From the Bioinformatics and Artificial Intelligence Laboratory, Center for Hypertension and Precision Medicine, Program in Physiological Genomics, Department of Physiology and Pharmacology, University of Toledo College of Medicine and Life Sciences, Toledo, OH.
Hypertension. 2020 Nov;76(5):1555-1562. doi: 10.1161/HYPERTENSIONAHA.120.15885. Epub 2020 Sep 10.
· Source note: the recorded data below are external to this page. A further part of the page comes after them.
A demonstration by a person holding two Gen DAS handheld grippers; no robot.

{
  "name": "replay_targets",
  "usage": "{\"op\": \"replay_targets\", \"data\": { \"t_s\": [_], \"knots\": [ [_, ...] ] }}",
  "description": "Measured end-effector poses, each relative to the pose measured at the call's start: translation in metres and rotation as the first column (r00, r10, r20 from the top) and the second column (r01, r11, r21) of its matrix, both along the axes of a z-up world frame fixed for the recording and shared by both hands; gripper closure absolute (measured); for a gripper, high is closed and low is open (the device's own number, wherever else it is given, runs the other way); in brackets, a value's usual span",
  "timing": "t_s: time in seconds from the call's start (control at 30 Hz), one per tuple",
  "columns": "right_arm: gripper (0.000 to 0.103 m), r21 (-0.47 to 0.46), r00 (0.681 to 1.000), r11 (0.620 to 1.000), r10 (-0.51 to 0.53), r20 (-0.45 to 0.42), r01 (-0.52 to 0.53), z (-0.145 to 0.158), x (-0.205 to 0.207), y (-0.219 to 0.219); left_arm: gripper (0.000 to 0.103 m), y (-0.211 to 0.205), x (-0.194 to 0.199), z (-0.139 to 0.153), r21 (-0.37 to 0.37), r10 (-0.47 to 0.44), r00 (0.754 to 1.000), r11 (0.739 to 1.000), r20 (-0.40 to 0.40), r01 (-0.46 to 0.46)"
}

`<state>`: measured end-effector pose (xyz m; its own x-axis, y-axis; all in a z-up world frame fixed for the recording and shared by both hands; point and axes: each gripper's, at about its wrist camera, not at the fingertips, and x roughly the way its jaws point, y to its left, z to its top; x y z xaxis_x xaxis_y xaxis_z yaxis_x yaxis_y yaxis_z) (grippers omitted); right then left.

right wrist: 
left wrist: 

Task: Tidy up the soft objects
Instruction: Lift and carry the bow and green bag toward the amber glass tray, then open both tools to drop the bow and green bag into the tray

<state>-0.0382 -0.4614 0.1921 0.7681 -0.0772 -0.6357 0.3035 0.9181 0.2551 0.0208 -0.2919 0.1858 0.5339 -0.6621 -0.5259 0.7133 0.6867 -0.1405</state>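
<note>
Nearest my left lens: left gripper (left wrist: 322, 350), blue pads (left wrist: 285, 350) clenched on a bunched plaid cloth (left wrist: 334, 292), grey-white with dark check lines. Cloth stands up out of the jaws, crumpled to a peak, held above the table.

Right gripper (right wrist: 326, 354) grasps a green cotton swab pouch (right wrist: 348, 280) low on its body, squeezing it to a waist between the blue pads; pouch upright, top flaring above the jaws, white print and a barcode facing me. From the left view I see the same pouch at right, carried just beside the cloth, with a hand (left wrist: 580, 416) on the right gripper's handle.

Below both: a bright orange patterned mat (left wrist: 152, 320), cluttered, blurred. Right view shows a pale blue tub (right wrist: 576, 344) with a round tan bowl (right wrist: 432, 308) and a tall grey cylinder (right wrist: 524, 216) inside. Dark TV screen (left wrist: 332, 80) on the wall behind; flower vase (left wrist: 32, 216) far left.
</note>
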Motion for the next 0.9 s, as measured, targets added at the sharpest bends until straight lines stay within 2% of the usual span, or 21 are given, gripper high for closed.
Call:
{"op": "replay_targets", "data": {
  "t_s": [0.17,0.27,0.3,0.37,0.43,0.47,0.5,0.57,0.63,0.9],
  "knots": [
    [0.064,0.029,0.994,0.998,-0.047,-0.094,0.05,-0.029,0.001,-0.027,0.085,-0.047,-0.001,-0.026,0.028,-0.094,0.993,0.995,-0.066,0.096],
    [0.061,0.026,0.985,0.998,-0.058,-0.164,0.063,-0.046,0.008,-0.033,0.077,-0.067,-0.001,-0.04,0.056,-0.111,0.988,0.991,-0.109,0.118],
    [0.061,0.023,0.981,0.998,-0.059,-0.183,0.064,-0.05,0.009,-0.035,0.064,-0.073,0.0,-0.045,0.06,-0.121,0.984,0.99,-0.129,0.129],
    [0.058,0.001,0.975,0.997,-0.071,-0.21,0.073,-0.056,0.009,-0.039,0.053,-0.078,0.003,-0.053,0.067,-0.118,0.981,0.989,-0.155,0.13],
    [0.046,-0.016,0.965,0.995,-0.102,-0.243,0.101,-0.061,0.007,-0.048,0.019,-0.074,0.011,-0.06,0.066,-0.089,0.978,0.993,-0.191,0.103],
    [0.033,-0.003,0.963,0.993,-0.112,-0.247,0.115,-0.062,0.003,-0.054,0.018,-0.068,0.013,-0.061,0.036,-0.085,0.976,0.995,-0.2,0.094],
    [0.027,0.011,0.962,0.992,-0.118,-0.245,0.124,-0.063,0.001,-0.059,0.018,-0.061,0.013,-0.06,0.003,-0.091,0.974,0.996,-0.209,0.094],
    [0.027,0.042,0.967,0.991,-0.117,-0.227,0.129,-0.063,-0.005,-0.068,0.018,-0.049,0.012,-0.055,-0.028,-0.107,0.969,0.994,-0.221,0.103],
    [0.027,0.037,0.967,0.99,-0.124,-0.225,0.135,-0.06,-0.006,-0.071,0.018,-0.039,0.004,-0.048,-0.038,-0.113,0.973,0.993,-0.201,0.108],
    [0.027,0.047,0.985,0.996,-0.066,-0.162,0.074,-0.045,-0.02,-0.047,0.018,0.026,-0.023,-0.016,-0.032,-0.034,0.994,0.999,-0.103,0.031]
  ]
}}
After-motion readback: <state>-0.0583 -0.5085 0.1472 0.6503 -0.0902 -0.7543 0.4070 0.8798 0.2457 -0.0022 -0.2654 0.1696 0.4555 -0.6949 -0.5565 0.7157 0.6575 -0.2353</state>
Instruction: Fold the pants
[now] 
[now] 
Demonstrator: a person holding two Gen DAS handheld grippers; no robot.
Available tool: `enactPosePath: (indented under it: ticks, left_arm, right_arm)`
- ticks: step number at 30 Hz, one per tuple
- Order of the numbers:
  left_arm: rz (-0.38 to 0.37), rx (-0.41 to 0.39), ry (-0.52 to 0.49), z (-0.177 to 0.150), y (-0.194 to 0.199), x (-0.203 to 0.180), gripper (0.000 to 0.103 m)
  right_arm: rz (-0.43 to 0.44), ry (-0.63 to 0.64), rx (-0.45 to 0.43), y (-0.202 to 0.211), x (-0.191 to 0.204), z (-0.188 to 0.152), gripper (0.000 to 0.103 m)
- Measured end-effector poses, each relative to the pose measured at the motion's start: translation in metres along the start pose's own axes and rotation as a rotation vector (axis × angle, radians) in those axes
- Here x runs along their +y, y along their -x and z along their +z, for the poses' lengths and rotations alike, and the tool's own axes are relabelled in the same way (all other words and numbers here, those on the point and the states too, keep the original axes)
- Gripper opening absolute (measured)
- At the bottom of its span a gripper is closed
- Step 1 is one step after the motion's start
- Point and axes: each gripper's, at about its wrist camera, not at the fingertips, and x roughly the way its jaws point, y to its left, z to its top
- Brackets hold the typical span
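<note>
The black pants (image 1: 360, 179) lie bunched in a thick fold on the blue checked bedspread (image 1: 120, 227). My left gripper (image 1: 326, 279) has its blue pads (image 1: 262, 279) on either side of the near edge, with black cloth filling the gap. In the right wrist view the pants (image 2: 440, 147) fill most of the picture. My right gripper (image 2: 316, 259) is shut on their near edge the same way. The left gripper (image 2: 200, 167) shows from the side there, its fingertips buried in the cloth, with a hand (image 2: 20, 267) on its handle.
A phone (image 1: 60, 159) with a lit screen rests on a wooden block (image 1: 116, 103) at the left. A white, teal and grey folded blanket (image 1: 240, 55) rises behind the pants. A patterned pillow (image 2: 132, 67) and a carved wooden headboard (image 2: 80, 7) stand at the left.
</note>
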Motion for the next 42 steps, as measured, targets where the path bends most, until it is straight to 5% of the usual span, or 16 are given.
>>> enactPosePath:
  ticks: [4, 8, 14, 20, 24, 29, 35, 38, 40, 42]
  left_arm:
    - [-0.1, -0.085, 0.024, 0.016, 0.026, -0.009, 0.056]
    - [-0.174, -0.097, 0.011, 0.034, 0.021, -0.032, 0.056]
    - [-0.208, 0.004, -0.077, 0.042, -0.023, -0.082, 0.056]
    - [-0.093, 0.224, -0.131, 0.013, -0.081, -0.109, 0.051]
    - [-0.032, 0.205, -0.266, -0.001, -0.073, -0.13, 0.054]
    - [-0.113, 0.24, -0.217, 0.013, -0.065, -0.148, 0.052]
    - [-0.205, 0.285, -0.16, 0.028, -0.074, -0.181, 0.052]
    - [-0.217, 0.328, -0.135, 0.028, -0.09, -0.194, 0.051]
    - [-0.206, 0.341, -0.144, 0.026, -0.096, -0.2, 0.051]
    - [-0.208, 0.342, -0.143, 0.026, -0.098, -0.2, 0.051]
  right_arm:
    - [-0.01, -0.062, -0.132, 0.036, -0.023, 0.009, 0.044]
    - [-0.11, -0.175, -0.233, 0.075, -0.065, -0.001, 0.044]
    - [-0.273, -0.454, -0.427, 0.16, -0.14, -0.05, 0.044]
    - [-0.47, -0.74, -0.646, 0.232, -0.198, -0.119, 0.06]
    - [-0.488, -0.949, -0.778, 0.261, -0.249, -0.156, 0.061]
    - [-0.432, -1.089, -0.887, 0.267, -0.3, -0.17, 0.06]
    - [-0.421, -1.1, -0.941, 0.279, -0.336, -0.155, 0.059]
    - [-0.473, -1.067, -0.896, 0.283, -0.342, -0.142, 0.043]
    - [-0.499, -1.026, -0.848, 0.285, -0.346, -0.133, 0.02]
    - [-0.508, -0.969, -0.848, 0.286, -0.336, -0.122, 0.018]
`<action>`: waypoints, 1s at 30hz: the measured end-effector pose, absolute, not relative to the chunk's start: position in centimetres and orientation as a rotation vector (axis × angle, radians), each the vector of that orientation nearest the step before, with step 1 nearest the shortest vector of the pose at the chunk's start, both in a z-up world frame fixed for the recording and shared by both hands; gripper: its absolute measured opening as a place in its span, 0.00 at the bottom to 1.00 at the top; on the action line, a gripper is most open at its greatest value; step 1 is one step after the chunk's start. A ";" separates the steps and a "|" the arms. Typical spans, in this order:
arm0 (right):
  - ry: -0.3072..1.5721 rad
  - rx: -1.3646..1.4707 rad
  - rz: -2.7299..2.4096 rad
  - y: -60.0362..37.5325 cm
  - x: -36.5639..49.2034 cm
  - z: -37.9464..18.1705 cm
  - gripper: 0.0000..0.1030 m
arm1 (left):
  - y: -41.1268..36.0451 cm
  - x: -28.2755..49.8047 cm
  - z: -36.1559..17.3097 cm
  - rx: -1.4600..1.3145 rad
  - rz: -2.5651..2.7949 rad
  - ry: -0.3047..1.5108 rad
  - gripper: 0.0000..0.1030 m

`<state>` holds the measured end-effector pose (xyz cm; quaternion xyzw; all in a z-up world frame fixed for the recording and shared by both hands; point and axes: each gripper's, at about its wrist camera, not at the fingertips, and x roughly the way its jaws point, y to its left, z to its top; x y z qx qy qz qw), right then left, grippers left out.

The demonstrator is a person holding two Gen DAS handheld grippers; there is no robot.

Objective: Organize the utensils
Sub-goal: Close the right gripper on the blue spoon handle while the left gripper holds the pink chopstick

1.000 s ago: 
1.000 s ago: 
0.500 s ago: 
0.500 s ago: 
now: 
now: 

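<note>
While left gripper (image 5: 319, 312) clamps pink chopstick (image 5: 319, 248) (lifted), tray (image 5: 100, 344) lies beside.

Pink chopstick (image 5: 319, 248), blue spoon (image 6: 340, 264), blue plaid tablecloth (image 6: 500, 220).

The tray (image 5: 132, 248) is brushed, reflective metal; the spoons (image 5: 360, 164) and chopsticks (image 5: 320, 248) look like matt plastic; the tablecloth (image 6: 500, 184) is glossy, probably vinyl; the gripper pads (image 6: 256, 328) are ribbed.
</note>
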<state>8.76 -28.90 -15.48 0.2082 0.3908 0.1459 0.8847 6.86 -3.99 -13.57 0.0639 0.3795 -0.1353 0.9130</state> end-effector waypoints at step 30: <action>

Cardiovascular disease (CVD) is the number one leading cause for human mortality. Besides genetics and environmental factors, in recent years, gut microbiota has emerged as a new factor influencing CVD. Although cause-effect relationships are not clearly established, the reported associations between alterations in gut microbiota and CVD are prominent. Therefore, we hypothesized that machine learning (ML) could be used for gut microbiome-based diagnostic screening of CVD. To test our hypothesis, fecal 16S ribosomal RNA sequencing data of 478 CVD and 473 non-CVD human subjects collected through the American Gut Project were analyzed using 5 supervised ML algorithms including random forest, support vector machine, decision tree, elastic net, and neural networks. Thirty-nine differential bacterial taxa were identified between the CVD and non-CVD groups. ML modeling using these taxonomic features achieved a testing area under the receiver operating characteristic curve (0.0, perfect antidiscrimination; 0.5, random guessing; 1.0, perfect discrimination) of ≈0.58 (random forest and neural networks). Next, the ML models were trained with the top 500 high-variance features of operational taxonomic units, instead of bacterial taxa, and an improved testing area under the receiver operating characteristic curves of ≈0.65 (random forest) was achieved. Further, by limiting the selection to only the top 25 highly contributing operational taxonomic unit features, the area under the receiver operating characteristic curves was further significantly enhanced to ≈0.70. Overall, our study is the first to identify dysbiosis of gut microbiota in CVD patients as a group and apply this knowledge to develop a gut microbiome-based ML approach for diagnostic screening of CVD.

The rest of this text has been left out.